Your task is to print all of the data word for word.

=== DATA EXTRACT ===

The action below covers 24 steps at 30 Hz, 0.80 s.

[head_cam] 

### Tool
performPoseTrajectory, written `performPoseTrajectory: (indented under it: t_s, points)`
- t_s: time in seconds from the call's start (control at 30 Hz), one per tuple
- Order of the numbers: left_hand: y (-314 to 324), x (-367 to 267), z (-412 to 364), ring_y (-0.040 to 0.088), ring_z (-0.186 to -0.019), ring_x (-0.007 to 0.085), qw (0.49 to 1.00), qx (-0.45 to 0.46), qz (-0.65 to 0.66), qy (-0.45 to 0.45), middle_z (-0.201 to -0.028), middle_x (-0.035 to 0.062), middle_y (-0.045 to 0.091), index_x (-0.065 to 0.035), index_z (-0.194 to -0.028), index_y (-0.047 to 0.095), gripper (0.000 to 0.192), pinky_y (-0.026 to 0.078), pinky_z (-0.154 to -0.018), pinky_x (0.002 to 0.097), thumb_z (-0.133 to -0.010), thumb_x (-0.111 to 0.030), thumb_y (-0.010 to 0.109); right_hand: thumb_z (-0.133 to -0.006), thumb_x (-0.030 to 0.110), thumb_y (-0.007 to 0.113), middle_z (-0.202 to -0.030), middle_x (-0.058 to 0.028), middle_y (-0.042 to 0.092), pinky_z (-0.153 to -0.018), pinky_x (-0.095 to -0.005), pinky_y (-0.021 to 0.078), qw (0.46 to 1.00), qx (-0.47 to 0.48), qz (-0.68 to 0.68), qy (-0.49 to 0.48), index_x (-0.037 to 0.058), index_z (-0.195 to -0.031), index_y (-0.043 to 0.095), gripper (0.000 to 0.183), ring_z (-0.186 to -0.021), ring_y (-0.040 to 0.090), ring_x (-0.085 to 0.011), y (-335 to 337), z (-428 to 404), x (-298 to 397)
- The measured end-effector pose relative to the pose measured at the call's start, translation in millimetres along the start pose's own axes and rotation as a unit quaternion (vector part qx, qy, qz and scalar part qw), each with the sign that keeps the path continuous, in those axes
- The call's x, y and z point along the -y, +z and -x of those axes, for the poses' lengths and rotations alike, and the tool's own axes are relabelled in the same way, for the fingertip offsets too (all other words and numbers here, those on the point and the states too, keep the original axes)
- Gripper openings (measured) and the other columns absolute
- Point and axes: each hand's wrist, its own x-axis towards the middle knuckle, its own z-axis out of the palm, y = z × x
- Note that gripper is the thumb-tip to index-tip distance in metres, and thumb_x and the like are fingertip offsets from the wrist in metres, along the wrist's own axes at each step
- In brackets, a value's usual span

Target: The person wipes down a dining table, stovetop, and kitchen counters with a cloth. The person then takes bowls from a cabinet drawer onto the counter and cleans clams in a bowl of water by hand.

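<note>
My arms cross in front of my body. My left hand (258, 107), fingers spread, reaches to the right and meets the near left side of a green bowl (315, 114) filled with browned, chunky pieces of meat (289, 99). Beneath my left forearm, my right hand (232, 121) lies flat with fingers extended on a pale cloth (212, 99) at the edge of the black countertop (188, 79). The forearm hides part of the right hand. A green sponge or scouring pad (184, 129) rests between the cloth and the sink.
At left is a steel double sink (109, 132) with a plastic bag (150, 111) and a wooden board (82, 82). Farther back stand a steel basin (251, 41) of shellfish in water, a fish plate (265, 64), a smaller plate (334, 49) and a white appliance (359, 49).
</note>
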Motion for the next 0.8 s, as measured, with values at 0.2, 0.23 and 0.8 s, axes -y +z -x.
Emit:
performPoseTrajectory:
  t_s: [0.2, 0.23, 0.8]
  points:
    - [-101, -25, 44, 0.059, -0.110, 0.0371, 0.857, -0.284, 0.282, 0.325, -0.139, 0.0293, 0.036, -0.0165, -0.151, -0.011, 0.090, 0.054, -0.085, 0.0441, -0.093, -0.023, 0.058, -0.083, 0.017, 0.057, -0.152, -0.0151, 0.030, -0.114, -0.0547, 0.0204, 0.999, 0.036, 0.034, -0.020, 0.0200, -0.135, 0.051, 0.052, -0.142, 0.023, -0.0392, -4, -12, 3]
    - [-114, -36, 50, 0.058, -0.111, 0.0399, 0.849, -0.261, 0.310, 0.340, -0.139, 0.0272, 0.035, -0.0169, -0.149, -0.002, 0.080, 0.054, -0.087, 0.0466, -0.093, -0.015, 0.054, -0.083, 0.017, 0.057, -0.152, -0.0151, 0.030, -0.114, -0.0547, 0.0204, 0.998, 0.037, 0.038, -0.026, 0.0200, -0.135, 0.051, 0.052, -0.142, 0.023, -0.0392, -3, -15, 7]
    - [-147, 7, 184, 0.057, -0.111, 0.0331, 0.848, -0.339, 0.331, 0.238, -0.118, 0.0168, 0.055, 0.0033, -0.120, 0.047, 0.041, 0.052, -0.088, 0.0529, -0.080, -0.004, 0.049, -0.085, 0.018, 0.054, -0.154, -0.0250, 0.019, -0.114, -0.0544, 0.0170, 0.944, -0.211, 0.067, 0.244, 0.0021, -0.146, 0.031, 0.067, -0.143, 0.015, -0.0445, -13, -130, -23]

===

## TASK RESULT
The action below covers 24 steps at 30 Hz, 0.80 s.

[head_cam] 

### Tool
performPoseTrajectory, written `performPoseTrajectory: (indented under it: t_s, points)`
- t_s: time in seconds from the call's start (control at 30 Hz), one per tuple
- Order of the numbers: left_hand: y (-314 to 324), x (-367 to 267), z (-412 to 364), ring_y (-0.040 to 0.088), ring_z (-0.186 to -0.019), ring_x (-0.007 to 0.085), qw (0.49 to 1.00), qx (-0.45 to 0.46), qz (-0.65 to 0.66), qy (-0.45 to 0.45), middle_z (-0.201 to -0.028), middle_x (-0.035 to 0.062), middle_y (-0.045 to 0.091), index_x (-0.065 to 0.035), index_z (-0.194 to -0.028), index_y (-0.047 to 0.095), gripper (0.000 to 0.192), pinky_y (-0.026 to 0.078), pinky_z (-0.154 to -0.018), pinky_x (0.002 to 0.097), thumb_z (-0.133 to -0.010), thumb_x (-0.111 to 0.030), thumb_y (-0.010 to 0.109); right_hand: thumb_z (-0.133 to -0.006), thumb_x (-0.030 to 0.110), thumb_y (-0.007 to 0.113), middle_z (-0.202 to -0.030), middle_x (-0.058 to 0.028), middle_y (-0.042 to 0.092), pinky_z (-0.153 to -0.018), pinky_x (-0.095 to -0.005), pinky_y (-0.021 to 0.078), qw (0.46 to 1.00), qx (-0.47 to 0.48), qz (-0.68 to 0.68), qy (-0.49 to 0.48), index_x (-0.037 to 0.058), index_z (-0.195 to -0.031), index_y (-0.043 to 0.095), gripper (0.000 to 0.183), ring_z (-0.186 to -0.021), ring_y (-0.040 to 0.090), ring_x (-0.085 to 0.011), y (-335 to 337), z (-428 to 404), x (-298 to 397)
- The measured end-effector pose relative to the pose measured at the call's start, translation in millimetres along the start pose's own axes and rotation as a unit quaternion (vector part qx, qy, qz and scalar part qw), each with the sign that keeps the path continuous, in those axes
- The call's x, y and z point along the -y, +z and -x of those axes, for the poses' lengths and rotations alike, and the tool's own axes are relabelled in the same way, for the fingertip offsets too (all other words and numbers here, those on the point and the states too, keep the original axes)
- Gripper openings (measured) and the other columns absolute
- Point and axes: each hand's wrist, its own x-axis towards the middle knuckle, its own z-axis out of the palm, y = z × x
- Note that gripper is the thumb-tip to index-tip distance in metres, and thumb_x and the like are fingertip offsets from the wrist in metres, along the wrist's own axes at each step
- In brackets, a value's usual span

Target: The person wipes down a dining table, stovetop, and kitchen counters with a cloth. The person then takes bowls from a cabinet drawer onto the counter and cleans clams in a bowl of water by hand.

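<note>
My arms cross in front of my body. My left hand (258, 107), fingers spread, reaches to the right and meets the near left side of a green bowl (315, 114) filled with browned, chunky pieces of meat (289, 99). Beneath my left forearm, my right hand (232, 121) lies flat with fingers extended on a pale cloth (212, 99) at the edge of the black countertop (188, 79). The forearm hides part of the right hand. A green sponge or scouring pad (184, 129) rests between the cloth and the sink.
At left is a steel double sink (109, 132) with a plastic bag (150, 111) and a wooden board (82, 82). Farther back stand a steel basin (251, 41) of shellfish in water, a fish plate (265, 64), a smaller plate (334, 49) and a white appliance (359, 49).
</note>
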Motion for the next 0.8 s, as measured, with values at 0.2, 0.23 and 0.8 s, axes -y +z -x.
Emit:
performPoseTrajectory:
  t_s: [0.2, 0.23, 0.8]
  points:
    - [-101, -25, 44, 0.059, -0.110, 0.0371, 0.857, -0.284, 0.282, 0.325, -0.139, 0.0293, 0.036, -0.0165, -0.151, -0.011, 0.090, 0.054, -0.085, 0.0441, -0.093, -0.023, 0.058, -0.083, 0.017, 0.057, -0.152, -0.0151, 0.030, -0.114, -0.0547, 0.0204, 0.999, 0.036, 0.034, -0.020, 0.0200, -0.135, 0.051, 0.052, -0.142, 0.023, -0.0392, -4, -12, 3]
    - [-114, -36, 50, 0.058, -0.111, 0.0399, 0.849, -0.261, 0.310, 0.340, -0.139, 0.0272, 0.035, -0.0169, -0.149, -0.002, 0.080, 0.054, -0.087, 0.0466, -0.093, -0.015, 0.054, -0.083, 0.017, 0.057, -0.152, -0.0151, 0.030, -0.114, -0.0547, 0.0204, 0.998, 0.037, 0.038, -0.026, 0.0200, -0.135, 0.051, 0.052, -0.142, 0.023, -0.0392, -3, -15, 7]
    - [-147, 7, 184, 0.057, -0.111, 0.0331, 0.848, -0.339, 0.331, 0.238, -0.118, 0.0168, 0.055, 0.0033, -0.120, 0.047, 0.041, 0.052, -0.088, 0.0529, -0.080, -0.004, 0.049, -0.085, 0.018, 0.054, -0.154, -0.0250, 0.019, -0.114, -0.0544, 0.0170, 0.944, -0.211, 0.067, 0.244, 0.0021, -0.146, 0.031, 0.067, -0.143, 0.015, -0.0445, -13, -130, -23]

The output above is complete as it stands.